Thou Shell of Death create funeral doom metal with what amounts to a lead keyboard layering sparkly and incongruously happy melodies over a background of churning doom-death riffing. Songs build slowly in circles, repeating two fundamental riffs with transitions to re-contextualize them before the cycle is entered again. Over this, shrouded vocals of alternating howls and dark death vocal chanting provide guidance and anchor rhythm which is divided between the slightly off-center keyboards and on-point guitars and drums.

Much like Winter, who similarly used slow guitars as a backdrop to keyboard and noise accompaniment, Thou Shell of Death depend on the contrast to give their work endurance. This serves as both strength and weakness in that it may create an intense layered atmosphere, but can also substitute for the “metal method” of interlocking riffs providing a shifting context like a villanelle or other poem form where repeated lines take on new meaning as the previous line changes the framing in which the new line will be heard. In particular, the risk is that vocals and keyboards will take over from the guitars which will entirely take a background role as happens several times on the two tracks that make up Grave Hill, a new 12″ from Thou Shell of Death. In each song, the journey it takes the listener on first descends through intense deepening and then contradicts itself, finding momentary light which is crushed, giving way to a greater light found in the new path adopted. While this occurs on a very small scale in these 17-minute tracks, the result is nonetheless a sense of descending into a cave and finding a new world that one feared to look at initially.

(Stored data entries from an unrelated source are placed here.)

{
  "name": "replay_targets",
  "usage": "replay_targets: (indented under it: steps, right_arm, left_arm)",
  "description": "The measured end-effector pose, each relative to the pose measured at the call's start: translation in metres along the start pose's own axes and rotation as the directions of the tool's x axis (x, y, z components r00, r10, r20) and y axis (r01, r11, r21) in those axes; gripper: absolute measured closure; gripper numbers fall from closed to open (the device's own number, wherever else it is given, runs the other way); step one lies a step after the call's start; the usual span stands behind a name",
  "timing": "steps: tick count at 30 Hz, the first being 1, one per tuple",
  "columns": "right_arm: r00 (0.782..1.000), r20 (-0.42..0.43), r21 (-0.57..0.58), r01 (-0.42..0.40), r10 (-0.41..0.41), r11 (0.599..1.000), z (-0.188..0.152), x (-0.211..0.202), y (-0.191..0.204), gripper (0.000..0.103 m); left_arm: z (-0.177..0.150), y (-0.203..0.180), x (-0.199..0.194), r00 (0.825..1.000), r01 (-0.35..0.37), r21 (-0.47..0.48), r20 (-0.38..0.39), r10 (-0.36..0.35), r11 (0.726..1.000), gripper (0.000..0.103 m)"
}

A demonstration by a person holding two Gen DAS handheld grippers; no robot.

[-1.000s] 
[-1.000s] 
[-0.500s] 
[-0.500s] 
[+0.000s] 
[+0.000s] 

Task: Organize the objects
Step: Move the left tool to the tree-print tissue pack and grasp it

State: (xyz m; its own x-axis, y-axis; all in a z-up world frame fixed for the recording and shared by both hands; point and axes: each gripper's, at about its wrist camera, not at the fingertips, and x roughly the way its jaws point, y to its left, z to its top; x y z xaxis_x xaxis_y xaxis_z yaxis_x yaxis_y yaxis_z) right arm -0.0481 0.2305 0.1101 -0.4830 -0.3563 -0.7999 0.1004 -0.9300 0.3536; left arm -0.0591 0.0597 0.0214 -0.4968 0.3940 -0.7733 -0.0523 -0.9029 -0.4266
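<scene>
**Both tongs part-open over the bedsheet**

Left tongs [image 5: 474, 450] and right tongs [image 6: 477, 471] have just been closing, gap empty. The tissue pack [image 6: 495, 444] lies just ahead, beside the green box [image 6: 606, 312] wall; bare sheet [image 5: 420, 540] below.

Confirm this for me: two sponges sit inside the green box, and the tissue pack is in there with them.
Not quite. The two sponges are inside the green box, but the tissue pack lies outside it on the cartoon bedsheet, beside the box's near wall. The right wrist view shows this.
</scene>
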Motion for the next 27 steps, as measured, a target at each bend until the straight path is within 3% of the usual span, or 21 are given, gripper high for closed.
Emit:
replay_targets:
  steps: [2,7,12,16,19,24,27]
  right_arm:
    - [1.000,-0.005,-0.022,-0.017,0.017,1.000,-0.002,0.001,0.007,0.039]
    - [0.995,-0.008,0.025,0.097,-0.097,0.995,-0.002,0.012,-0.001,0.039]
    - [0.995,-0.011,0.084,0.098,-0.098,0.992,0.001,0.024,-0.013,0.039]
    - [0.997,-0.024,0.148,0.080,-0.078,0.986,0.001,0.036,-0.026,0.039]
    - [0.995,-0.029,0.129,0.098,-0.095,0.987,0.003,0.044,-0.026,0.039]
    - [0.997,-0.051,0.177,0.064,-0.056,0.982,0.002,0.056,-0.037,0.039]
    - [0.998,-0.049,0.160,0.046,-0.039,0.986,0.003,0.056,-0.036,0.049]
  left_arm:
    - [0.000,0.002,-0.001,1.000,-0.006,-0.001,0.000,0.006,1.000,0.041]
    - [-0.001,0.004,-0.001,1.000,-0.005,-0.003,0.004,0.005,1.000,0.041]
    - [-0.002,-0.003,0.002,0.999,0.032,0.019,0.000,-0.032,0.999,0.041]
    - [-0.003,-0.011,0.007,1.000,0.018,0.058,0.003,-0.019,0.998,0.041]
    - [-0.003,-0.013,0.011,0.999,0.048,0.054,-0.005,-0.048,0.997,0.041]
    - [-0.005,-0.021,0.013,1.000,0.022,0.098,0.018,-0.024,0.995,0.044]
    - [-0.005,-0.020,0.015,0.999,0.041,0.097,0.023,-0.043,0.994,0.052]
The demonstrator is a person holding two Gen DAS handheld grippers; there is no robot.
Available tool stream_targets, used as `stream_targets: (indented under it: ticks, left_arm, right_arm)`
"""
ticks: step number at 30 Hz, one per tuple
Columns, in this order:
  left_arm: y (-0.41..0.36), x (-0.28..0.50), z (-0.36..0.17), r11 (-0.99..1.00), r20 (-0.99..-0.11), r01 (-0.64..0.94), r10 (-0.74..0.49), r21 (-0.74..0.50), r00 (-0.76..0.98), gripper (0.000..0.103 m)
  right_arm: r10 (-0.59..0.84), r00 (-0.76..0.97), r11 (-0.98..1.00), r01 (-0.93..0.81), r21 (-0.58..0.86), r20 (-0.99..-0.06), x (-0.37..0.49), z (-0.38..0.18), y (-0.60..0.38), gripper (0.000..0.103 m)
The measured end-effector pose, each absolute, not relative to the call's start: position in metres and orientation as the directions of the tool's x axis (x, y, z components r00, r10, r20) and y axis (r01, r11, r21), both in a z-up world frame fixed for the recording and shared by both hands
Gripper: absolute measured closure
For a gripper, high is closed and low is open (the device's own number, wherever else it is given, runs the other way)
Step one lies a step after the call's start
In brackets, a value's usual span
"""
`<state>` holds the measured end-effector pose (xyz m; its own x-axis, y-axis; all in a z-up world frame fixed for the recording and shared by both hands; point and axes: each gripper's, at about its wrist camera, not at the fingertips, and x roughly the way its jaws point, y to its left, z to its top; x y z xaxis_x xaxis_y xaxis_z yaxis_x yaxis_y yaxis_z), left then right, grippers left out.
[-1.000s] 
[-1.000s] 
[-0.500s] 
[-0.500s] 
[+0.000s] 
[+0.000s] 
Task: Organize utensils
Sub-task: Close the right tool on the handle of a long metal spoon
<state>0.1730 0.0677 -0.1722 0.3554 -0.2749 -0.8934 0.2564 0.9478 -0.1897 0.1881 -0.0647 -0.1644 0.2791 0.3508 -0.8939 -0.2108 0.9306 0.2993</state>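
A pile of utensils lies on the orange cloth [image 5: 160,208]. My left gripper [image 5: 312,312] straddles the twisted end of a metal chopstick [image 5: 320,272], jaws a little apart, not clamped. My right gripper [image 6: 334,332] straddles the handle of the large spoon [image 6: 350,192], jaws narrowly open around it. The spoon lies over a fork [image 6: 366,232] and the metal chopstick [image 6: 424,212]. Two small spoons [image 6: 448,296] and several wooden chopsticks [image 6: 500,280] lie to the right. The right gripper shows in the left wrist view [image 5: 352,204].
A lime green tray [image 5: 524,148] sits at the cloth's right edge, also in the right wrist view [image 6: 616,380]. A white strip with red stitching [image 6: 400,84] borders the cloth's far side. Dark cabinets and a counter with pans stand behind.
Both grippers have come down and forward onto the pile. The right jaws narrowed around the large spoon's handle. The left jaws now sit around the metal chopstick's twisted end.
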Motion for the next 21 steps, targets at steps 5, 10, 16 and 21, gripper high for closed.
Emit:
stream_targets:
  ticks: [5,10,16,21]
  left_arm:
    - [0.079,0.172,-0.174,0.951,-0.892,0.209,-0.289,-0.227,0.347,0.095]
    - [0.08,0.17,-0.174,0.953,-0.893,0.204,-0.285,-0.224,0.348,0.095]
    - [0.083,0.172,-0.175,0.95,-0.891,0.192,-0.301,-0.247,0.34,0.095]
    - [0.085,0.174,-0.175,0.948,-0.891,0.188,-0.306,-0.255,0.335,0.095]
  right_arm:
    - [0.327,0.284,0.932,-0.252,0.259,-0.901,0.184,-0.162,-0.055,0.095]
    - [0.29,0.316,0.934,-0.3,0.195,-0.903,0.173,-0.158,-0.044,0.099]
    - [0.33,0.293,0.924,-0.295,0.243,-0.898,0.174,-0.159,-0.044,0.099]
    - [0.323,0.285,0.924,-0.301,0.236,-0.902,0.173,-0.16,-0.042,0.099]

This 34-minute release takes the listener through a path of dark and morbid passages with the exuberant keyboards both providing contrast and becoming slowly absorbed so that they take on a morbid air. Fundamentally, however, this music debunks the illusion that funeral doom works well when finding despair; instead, what is found here is a type of melancholic wandering in the dark and threatening world of the ambiguous, with Thou Shell of Death like all metal bands finding beauty in the darkness and using it, re-interpreted in a new context, to instead inform our concept of beauty as relating to the structure of the journey and not the texture of the result. Its keyboards create an effect like that of 80s Goth where the “bittersweet” ambiguity of modern rock translates into an embrace of darkness through lightness toward the fear, delivering us into a new stygian world where possibilities exist despite society denying their presence.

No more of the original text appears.